PROBLEM STATEMENT: Take every line from the entries below that includes the word "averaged" and copy it.

SUPPLIED ENTRIES:
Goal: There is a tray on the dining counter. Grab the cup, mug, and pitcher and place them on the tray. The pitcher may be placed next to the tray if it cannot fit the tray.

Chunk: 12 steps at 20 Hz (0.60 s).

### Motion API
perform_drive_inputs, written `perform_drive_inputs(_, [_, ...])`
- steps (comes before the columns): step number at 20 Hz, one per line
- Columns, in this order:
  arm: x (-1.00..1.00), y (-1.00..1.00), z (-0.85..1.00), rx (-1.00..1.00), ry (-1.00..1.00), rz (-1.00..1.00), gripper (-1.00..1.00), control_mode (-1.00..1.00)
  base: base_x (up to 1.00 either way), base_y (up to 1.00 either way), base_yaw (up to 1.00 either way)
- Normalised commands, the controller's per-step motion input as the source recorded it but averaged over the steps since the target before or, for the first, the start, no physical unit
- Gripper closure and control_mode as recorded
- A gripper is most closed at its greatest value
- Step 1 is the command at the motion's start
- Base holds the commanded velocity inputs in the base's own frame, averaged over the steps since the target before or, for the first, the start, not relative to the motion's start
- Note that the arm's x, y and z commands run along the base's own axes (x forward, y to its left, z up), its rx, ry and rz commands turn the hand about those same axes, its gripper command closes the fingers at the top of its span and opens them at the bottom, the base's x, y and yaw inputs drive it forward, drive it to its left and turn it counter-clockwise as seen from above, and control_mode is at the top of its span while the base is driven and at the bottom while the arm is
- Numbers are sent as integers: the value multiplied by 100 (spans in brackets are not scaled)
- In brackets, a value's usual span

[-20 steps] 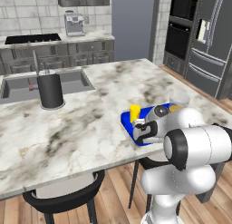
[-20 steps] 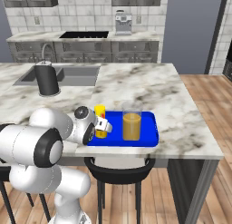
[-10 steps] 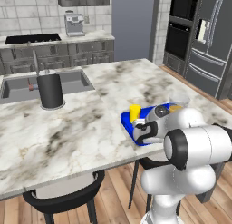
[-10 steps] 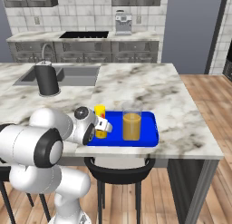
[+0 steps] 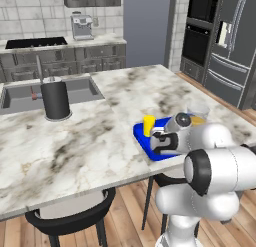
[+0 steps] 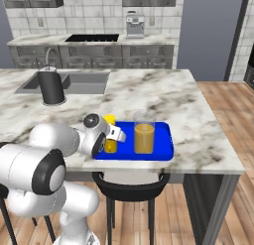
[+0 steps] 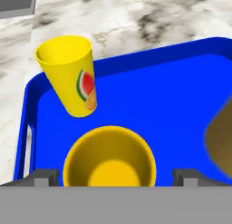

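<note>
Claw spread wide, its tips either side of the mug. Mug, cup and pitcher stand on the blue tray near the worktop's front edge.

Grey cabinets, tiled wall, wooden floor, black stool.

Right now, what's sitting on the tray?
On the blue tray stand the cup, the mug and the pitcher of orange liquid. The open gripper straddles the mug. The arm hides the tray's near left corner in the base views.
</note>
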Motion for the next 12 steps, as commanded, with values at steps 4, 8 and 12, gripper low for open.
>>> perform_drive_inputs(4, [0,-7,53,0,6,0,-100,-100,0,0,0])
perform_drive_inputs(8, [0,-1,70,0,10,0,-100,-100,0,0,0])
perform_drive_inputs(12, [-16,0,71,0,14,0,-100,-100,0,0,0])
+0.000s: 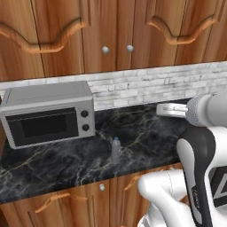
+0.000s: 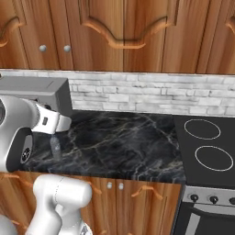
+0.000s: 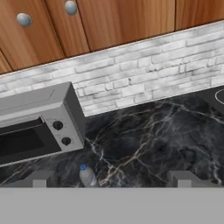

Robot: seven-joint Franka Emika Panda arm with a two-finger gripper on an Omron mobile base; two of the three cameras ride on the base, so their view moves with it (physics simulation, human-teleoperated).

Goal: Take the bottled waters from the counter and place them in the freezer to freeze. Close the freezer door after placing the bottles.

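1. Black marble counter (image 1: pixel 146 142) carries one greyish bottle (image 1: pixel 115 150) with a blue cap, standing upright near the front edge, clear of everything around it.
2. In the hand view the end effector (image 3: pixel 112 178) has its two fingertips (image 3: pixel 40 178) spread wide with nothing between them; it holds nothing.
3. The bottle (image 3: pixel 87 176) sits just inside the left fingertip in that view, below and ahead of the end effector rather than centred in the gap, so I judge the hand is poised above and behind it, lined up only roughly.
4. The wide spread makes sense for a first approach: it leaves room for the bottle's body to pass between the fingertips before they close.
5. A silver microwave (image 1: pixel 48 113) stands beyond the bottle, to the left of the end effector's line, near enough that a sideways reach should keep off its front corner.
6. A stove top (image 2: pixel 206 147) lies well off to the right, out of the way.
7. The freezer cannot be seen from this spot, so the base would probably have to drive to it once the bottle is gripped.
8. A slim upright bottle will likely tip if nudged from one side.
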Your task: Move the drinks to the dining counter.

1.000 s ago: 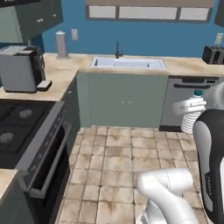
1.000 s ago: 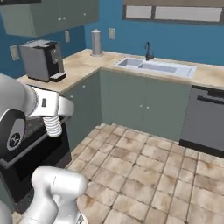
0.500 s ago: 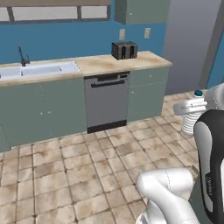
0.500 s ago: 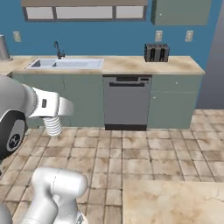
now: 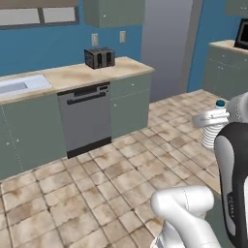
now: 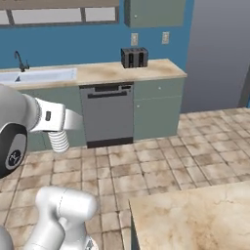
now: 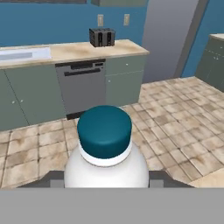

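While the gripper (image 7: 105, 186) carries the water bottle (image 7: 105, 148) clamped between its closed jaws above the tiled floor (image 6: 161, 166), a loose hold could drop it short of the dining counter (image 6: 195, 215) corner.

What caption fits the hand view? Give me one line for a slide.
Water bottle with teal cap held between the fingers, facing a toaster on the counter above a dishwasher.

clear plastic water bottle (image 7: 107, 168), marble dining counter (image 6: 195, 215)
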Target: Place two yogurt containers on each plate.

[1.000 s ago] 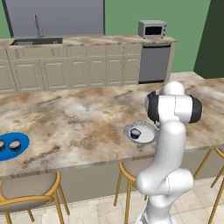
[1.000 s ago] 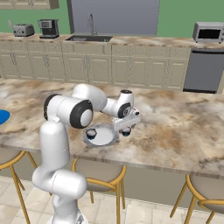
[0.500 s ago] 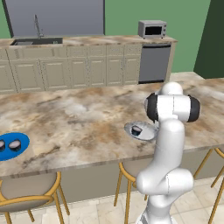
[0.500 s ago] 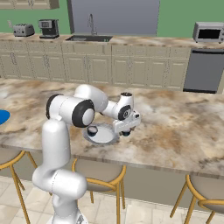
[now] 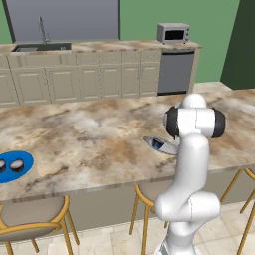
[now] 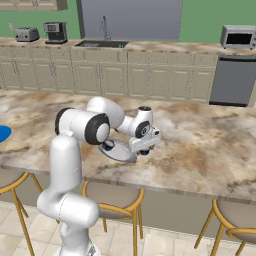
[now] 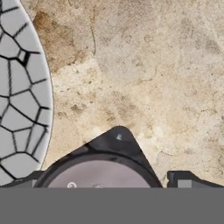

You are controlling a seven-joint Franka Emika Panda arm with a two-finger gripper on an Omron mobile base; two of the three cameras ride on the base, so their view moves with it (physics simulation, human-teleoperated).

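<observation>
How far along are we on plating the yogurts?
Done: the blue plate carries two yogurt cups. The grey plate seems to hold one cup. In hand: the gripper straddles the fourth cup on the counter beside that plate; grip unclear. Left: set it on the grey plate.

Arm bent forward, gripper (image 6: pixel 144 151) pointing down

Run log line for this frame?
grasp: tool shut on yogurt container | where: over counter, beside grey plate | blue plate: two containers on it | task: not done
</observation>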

EXPECTED OUTPUT:
- Normalised commands, the controller's per-step motion input as the source recorded it but averaged over the steps since the target before or, for the first, the start, no physical unit
- Base holds the commanded velocity inputs in the base's own frame, averaged over the steps since the target before or, for the first, the start, not relative to the motion's start

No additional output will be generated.